* _WHAT NEEDS TO BE DONE_
From the records below, set down exactly the lines starting with the line that contains "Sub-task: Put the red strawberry" and going on through the line that contains "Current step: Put". Nothing else is wanted.

* _INPUT FOR THIS TASK_
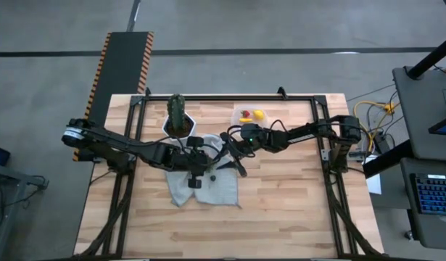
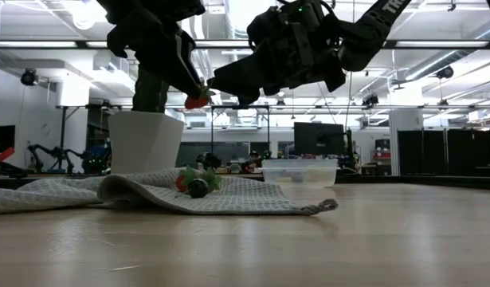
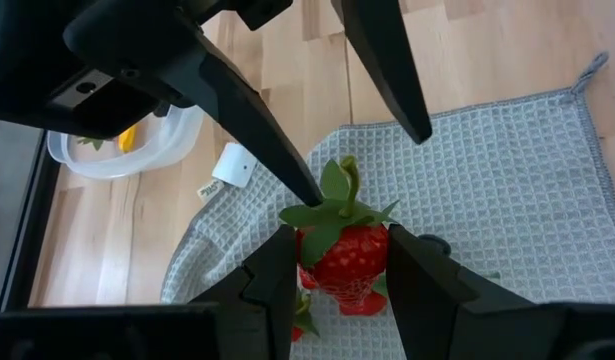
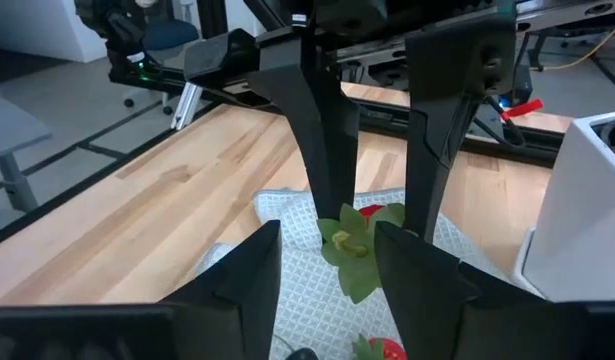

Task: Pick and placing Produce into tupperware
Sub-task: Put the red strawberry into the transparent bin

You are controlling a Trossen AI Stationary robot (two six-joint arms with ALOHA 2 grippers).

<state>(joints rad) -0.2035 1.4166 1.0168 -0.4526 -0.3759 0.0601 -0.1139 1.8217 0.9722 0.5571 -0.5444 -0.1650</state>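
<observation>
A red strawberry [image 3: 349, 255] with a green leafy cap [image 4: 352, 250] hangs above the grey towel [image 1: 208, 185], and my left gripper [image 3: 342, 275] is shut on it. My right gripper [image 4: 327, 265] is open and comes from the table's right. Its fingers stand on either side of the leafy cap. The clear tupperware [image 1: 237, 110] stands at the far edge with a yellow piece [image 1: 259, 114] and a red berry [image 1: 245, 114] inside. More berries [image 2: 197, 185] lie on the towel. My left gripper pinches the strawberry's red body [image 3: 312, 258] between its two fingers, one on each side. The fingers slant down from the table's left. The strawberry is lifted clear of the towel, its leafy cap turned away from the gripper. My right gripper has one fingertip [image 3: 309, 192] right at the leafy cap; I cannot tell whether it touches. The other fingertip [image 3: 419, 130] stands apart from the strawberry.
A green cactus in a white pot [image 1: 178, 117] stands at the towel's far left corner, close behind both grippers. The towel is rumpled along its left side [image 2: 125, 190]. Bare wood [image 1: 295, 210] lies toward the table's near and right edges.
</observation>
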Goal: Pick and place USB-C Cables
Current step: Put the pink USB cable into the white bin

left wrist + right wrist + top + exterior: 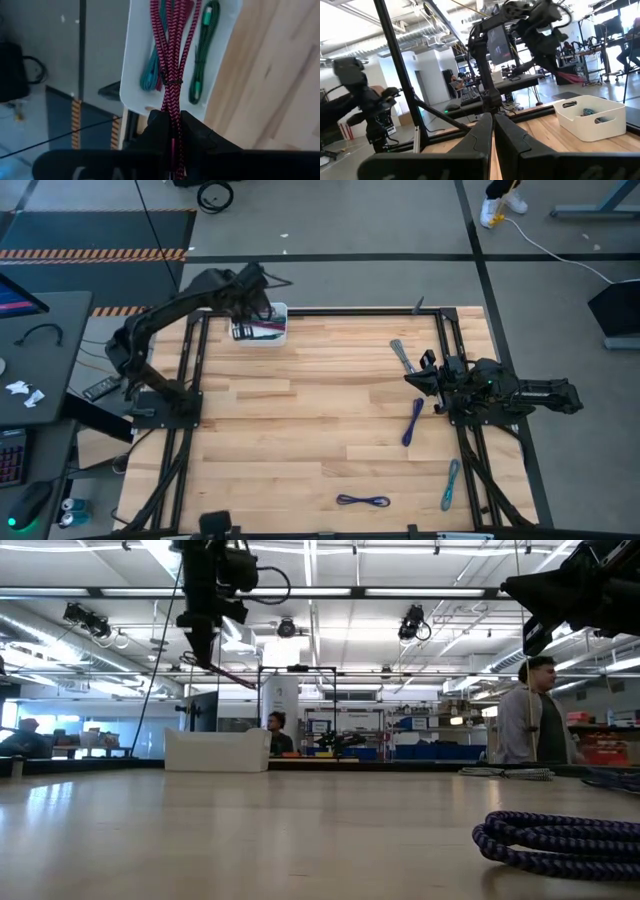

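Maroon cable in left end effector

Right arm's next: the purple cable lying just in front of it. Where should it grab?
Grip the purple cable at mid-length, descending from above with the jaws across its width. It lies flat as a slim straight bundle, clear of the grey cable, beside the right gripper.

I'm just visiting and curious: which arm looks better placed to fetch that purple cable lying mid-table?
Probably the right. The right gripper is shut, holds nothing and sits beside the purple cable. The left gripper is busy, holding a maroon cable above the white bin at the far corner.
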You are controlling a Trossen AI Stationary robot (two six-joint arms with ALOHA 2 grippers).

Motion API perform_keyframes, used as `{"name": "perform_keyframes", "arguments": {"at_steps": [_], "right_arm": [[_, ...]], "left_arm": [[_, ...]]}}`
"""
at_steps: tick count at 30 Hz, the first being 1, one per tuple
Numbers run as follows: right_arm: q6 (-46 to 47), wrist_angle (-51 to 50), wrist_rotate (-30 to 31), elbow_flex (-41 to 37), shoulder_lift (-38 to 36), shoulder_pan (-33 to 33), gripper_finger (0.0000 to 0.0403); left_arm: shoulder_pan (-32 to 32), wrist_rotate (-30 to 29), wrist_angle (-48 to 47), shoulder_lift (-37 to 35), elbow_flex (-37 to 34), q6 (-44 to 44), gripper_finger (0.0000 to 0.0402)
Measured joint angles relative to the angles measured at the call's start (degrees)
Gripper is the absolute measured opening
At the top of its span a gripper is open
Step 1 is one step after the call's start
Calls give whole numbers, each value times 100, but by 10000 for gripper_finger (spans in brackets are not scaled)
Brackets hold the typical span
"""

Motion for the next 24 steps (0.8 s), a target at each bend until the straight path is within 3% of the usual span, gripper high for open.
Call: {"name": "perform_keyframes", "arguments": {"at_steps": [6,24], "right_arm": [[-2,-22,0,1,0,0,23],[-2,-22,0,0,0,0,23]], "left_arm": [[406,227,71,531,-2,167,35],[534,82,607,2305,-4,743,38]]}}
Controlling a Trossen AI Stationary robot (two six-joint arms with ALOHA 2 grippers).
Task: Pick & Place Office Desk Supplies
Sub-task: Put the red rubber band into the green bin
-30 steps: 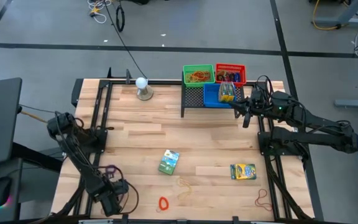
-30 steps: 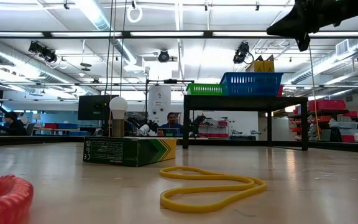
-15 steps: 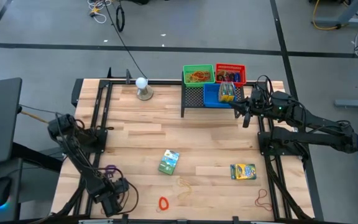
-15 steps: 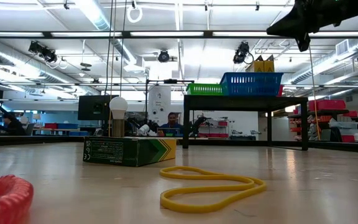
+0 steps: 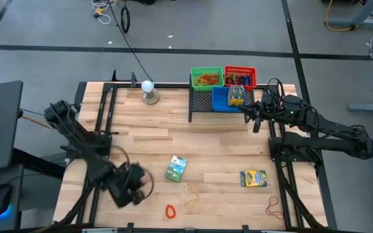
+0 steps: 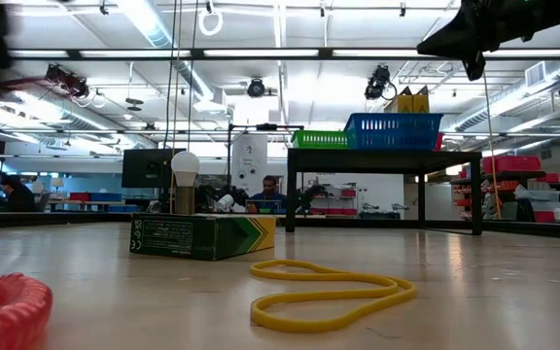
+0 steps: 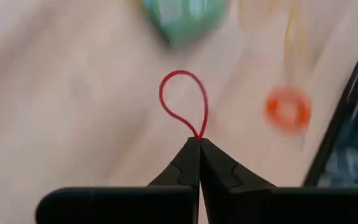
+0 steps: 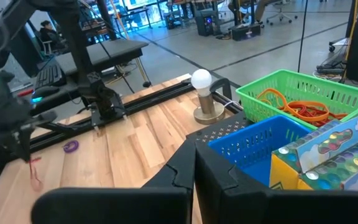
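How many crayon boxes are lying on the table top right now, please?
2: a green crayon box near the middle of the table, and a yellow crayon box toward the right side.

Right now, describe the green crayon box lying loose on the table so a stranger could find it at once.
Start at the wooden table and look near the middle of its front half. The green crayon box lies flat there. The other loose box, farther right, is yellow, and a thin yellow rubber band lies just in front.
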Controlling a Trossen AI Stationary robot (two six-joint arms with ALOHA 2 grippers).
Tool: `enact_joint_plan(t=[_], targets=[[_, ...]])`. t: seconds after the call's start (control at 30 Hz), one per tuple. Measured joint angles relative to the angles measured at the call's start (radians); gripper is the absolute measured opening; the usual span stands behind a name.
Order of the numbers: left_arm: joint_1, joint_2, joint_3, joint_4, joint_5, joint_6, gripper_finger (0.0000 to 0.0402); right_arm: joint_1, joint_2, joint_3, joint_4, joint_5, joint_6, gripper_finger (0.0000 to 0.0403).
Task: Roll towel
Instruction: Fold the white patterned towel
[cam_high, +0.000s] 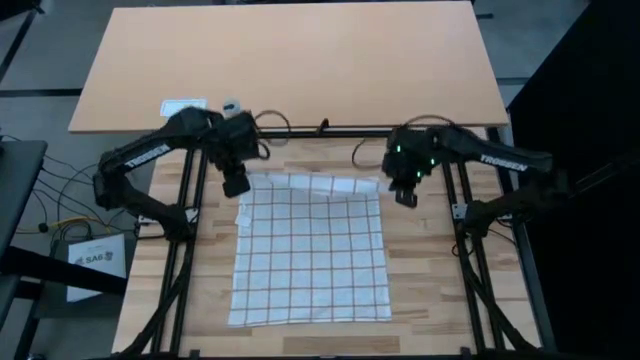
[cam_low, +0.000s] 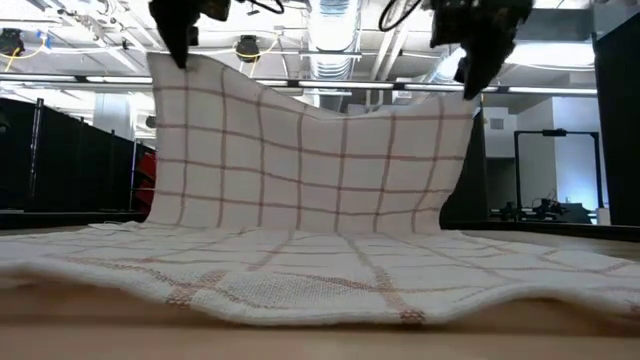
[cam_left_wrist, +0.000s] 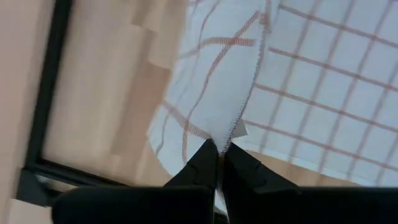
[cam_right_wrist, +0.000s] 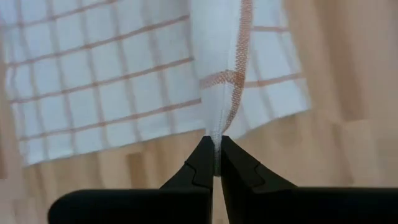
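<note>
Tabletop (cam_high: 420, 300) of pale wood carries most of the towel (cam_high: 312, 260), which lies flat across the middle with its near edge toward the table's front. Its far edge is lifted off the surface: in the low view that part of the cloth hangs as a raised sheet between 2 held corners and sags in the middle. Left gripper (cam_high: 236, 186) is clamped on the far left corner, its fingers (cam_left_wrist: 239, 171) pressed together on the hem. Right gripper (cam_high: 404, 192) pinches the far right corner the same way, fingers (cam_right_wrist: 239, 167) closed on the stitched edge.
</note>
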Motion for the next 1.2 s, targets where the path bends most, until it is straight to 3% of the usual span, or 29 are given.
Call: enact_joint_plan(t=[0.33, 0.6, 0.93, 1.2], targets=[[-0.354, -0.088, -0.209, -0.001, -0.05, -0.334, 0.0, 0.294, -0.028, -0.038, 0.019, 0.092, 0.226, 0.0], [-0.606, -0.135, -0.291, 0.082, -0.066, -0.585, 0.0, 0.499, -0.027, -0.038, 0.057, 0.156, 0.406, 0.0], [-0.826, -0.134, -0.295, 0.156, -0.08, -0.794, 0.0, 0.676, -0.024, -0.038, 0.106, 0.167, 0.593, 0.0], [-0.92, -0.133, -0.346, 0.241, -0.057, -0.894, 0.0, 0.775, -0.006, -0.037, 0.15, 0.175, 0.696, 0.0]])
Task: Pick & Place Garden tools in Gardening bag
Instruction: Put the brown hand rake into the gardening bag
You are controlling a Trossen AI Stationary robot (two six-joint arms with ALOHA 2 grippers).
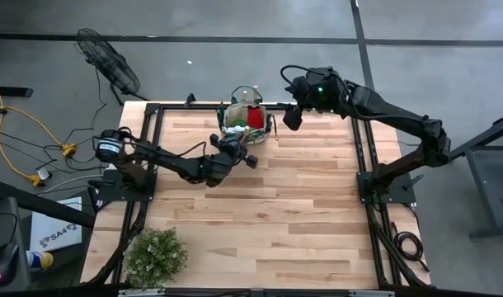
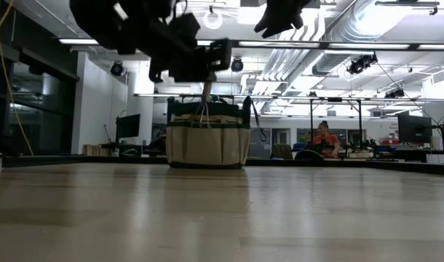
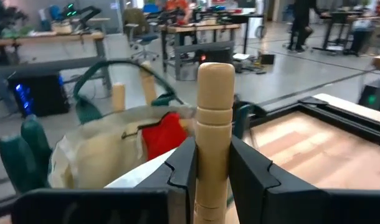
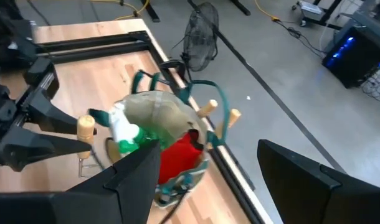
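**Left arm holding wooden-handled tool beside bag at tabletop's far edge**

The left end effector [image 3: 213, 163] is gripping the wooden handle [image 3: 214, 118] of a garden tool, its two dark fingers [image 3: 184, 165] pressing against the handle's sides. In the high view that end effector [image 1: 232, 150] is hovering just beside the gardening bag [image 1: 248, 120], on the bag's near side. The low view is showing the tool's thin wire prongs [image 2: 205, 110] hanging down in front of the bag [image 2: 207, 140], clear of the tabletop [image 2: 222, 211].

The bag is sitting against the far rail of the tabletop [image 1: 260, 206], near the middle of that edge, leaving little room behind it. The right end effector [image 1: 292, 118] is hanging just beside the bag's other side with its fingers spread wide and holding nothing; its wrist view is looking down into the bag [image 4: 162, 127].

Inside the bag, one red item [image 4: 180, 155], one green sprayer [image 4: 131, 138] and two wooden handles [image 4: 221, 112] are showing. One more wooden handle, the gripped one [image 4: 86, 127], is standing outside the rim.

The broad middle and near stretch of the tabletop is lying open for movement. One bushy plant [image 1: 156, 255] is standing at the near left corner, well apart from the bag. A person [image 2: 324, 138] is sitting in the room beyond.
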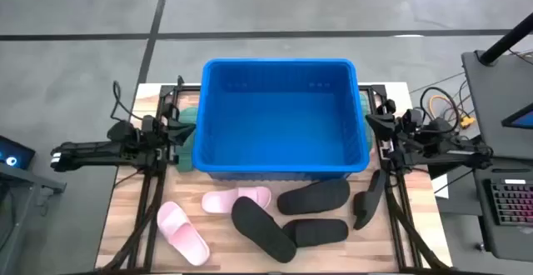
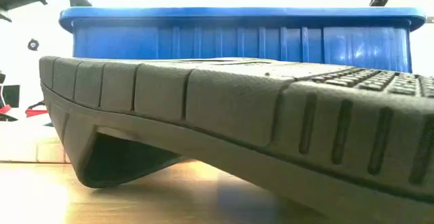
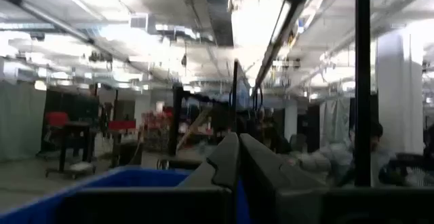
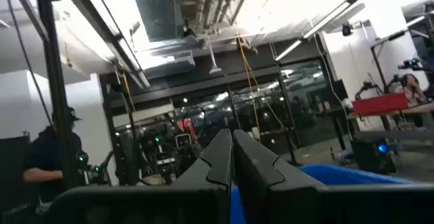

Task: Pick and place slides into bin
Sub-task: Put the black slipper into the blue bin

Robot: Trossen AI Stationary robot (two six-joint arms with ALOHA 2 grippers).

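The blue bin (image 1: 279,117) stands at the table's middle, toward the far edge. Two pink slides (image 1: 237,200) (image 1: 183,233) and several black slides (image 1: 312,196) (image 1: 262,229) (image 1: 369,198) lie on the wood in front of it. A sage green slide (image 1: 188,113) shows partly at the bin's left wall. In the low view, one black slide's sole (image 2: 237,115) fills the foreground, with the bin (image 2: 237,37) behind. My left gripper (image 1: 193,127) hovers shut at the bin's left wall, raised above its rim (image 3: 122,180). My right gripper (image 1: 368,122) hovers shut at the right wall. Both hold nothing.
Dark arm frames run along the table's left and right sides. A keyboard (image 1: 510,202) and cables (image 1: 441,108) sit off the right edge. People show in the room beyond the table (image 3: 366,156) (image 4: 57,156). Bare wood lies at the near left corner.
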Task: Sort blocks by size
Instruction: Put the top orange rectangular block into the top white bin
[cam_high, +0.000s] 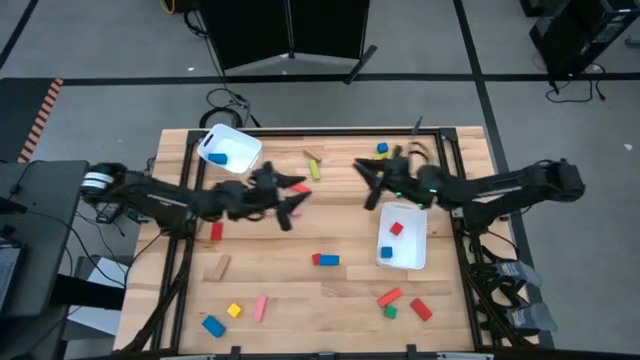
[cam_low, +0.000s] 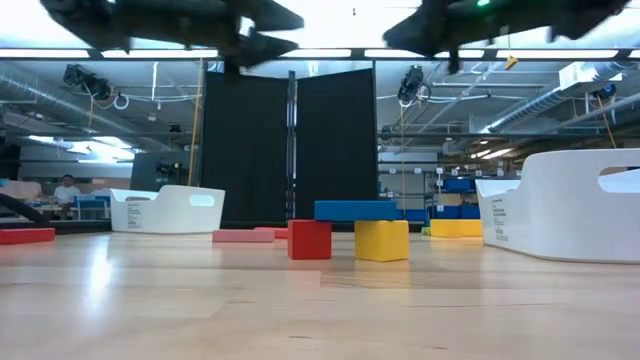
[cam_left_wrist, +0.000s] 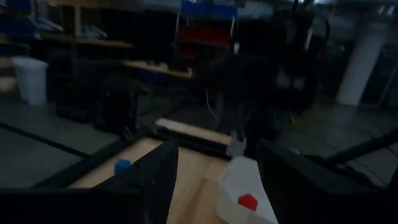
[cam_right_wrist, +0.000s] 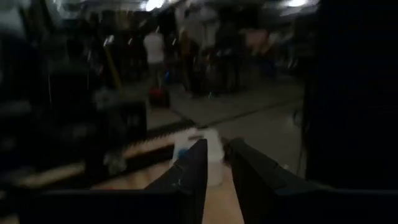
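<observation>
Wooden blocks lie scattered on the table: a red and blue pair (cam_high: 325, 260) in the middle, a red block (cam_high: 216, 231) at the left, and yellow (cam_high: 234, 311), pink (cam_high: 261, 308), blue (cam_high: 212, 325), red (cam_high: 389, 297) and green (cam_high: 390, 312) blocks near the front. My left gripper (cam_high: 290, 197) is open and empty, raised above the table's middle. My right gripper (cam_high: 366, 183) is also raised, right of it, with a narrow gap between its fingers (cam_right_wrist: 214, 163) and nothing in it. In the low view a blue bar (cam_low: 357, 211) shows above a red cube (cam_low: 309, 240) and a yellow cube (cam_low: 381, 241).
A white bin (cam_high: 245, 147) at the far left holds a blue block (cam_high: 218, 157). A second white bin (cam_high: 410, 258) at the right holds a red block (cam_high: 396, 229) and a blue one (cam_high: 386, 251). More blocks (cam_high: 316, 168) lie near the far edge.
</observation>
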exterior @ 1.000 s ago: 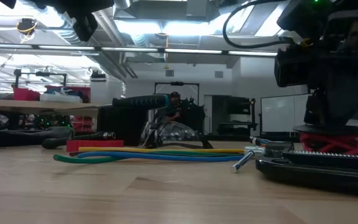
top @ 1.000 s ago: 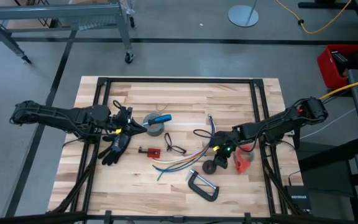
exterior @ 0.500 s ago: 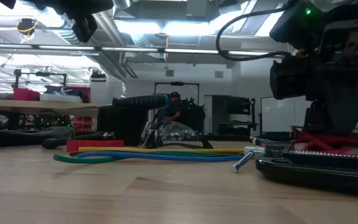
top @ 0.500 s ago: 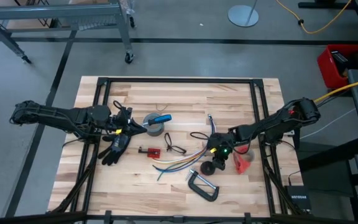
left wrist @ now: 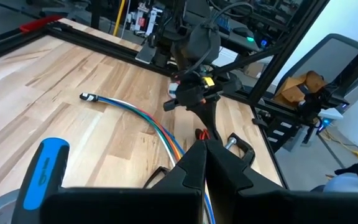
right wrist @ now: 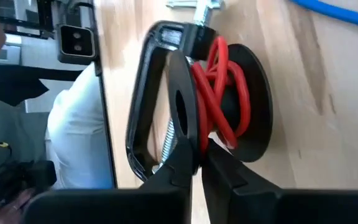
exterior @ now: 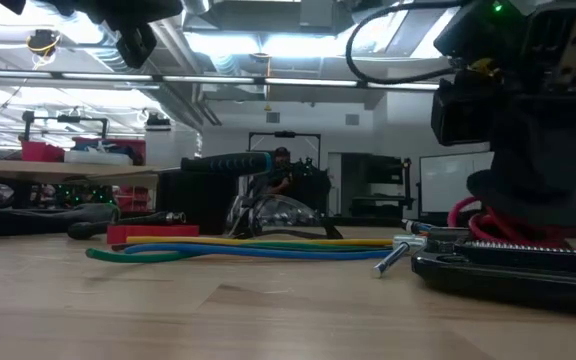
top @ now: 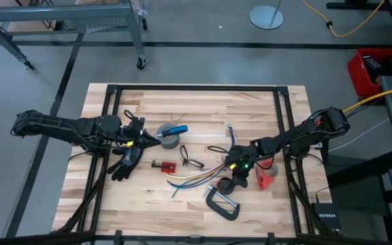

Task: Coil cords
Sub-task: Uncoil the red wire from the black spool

* _YOUR RESPONSE_
Sub-task: Put the red strawberry into the transparent bin

You are controlling a Trossen AI Stationary robot (two six-joint arms with ALOHA 2 grippers).

<state>(joints rad) -0.2035 1.4166 1.0168 -0.4526 -0.3759 0.0601 -0.1139 1.8217 0.9722 0.5571 -0.5444 -0.1650</state>
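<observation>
A red strawberry [image 3: 349, 255] with a green leafy cap [image 4: 352, 250] hangs above the grey towel [image 1: 208, 185], and my left gripper [image 3: 342, 275] is shut on it. My right gripper [image 4: 327, 265] is open and comes from the table's right. Its fingers stand on either side of the leafy cap. The clear tupperware [image 1: 237, 110] stands at the far edge with a yellow piece [image 1: 259, 114] and a red berry [image 1: 245, 114] inside. More berries [image 2: 197, 185] lie on the towel. My left gripper pinches the strawberry's red body [image 3: 312, 258] between its two fingers, one on each side. The fingers slant down from the table's left. The strawberry is lifted clear of the towel, its leafy cap turned away from the gripper. My right gripper has one fingertip [image 3: 309, 192] right at the leafy cap; I cannot tell whether it touches. The other fingertip [image 3: 419, 130] stands apart from the strawberry.
A green cactus in a white pot [image 1: 178, 117] stands at the towel's far left corner, close behind both grippers. The towel is rumpled along its left side [image 2: 125, 190]. Bare wood [image 1: 295, 210] lies toward the table's near and right edges.
</observation>
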Goal: Pick and place USB-C Cables
Current step: Put the pink USB cable into the white bin

There's no more to this exercise.